The nations of Mexico and Switzerland established diplomatic relations in 1945, however, both nations had established official contact in 1827. Both nations are members of the Organisation for Economic Co-operation and Development and the United Nations.

== History ==
Official contact between Mexico and Switzerland was established in 1827. That same year, Switzerland opened a diplomatic office in Mexico City. In 1832, both nations signed a treaty of Friendship and Commerce and Mexico opened a diplomatic office in Basel. In 1945, both nations officially established diplomatic relations and in 1946, Mexico opened a diplomatic office in Bern. In 1958, both nations elevated their diplomatic missions to embassies.

In 1990, Mexican President Carlos Salinas de Gortari traveled to Geneva and Davos.
 In November 2004, Swiss President Joseph Deiss traveled to Mexico, the first visit by a Swiss President. While in Mexico, President Deiss met with President Vicente Fox.
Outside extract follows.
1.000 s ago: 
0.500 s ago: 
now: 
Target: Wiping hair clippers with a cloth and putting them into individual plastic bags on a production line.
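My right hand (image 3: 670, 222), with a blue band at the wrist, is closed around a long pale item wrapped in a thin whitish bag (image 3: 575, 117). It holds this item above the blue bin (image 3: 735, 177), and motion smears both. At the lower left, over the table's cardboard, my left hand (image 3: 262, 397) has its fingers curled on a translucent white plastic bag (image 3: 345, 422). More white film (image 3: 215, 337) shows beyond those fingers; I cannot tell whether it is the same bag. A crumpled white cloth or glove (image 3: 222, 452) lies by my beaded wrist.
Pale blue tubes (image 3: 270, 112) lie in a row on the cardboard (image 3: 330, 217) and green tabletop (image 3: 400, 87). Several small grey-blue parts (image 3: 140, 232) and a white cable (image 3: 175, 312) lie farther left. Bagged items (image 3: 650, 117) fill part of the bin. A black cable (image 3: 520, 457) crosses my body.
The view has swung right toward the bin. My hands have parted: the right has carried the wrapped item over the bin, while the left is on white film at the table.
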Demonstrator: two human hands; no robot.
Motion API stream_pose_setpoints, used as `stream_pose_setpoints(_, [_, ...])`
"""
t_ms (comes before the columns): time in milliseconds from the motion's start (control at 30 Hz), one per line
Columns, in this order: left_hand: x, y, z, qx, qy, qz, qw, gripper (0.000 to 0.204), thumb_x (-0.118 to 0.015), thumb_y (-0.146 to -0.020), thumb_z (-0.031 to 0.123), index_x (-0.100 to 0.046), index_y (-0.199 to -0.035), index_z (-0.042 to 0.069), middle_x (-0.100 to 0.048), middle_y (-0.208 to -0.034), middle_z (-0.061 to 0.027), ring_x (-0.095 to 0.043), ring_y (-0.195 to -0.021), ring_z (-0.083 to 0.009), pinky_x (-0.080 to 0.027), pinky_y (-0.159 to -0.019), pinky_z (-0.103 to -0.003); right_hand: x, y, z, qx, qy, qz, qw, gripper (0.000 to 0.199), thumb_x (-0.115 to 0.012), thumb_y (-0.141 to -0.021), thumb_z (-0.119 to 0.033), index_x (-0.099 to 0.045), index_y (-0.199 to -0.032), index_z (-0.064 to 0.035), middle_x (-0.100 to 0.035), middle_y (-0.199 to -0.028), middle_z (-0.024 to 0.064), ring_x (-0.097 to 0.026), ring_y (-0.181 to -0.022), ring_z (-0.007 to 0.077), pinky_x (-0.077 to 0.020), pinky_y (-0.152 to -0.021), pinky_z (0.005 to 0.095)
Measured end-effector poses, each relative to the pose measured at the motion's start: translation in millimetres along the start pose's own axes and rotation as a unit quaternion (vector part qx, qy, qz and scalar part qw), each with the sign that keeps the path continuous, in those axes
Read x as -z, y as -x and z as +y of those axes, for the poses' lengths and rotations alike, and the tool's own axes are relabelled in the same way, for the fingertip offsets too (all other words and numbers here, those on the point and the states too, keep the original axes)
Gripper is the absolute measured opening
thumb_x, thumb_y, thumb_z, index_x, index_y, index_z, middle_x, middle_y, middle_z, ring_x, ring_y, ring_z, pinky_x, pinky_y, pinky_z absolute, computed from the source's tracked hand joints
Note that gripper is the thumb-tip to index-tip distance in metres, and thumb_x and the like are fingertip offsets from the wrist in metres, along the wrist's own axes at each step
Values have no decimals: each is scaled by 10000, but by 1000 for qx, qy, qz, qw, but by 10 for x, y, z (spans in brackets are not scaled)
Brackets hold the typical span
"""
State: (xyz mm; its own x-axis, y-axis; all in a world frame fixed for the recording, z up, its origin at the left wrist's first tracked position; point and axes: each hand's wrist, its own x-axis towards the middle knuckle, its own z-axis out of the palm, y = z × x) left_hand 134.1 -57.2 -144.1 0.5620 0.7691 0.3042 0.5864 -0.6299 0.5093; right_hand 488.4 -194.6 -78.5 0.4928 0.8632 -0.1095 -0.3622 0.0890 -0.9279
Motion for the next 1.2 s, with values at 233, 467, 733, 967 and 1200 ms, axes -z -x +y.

There have been several visits by leaders of both nations.

Switzerland maintains a high-level international profile due to it hosting several UN agencies and other international organizations in Geneva. Each year, the World Economic Forum is held in Davos and high-level Mexican officials, including on occasion the Mexican President; travel to Switzerland to meet with Swiss politicians and business persons.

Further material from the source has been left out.